◆ Exercise details ◆
First find the line with "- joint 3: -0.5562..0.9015" in the entries below, then set down exactly every line through the line with "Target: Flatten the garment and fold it", that line included.

### Excerpted records ###

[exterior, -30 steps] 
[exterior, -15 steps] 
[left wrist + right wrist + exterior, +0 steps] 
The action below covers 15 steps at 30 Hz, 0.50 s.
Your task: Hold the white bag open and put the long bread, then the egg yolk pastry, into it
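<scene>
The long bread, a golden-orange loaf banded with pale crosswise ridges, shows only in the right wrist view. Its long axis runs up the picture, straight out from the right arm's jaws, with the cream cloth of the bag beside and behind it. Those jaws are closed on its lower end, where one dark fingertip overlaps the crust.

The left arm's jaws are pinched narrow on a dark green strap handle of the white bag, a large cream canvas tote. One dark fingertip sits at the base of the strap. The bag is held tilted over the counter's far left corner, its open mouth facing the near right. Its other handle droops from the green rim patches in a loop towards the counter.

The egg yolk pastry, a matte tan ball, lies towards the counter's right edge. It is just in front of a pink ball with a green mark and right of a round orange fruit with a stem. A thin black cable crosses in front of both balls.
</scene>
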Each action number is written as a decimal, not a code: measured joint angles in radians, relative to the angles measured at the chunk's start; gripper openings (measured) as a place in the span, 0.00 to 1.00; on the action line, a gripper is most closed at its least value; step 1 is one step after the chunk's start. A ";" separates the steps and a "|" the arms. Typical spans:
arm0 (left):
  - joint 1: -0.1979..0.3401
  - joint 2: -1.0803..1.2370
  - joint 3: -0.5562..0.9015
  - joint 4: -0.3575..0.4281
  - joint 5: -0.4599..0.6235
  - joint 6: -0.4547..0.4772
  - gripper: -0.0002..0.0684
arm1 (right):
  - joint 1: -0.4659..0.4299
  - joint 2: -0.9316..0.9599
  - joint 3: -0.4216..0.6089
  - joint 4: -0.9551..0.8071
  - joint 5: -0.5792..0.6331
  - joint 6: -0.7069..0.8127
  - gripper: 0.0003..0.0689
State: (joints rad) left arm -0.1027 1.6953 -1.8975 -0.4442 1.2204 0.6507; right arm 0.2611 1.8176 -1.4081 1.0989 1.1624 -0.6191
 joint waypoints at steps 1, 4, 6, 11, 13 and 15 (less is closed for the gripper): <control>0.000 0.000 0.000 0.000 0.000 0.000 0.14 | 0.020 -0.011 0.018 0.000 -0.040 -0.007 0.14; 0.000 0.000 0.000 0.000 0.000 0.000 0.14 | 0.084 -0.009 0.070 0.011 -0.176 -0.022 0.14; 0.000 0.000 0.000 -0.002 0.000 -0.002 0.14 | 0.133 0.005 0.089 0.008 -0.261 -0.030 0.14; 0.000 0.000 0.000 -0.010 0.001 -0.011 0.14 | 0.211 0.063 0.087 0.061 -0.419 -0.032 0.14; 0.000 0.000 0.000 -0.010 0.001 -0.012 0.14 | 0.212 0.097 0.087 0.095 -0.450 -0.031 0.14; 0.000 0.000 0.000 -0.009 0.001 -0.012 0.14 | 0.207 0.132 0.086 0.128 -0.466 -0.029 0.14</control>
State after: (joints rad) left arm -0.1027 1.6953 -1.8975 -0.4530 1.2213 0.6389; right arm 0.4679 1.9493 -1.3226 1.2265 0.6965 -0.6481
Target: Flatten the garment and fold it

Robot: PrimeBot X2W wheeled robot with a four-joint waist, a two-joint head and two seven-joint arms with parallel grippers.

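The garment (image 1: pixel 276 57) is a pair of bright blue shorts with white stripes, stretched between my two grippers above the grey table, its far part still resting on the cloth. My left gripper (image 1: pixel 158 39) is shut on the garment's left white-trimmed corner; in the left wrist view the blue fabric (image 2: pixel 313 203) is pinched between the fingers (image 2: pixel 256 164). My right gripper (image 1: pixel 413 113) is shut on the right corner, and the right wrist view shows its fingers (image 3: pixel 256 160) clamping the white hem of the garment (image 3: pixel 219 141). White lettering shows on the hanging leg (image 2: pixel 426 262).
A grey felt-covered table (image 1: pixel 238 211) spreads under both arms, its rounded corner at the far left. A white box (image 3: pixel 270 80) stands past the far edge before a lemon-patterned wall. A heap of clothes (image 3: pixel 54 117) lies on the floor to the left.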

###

◆ Answer below ◆
  - joint 3: -0.5562..0.9015
  - joint 4: -0.3575..0.4281
  - joint 5: -0.4599..0.6235
  - joint 6: -0.4547..0.4772
  - gripper: -0.0002..0.0684
arm1 (right):
  - joint 1: -0.4659..0.4299
  - joint 2: -0.9316..0.9599
  - joint 3: -0.4216..0.6089
  - joint 4: -0.9551..0.8071
  - joint 5: -0.5792..0.6331
  - joint 6: -0.7069..0.8127
  - gripper: 0.0003..0.0689
State: (joints rad) left arm -0.1027 1.6953 -1.8975 -0.4442 1.2204 0.6507; right arm 0.2611 1.8176 -1.4081 1.0989 1.1624 -0.6191
 joint waypoints at steps 1, 4, 6, 11, 13 and 15 (less is closed for the gripper): <control>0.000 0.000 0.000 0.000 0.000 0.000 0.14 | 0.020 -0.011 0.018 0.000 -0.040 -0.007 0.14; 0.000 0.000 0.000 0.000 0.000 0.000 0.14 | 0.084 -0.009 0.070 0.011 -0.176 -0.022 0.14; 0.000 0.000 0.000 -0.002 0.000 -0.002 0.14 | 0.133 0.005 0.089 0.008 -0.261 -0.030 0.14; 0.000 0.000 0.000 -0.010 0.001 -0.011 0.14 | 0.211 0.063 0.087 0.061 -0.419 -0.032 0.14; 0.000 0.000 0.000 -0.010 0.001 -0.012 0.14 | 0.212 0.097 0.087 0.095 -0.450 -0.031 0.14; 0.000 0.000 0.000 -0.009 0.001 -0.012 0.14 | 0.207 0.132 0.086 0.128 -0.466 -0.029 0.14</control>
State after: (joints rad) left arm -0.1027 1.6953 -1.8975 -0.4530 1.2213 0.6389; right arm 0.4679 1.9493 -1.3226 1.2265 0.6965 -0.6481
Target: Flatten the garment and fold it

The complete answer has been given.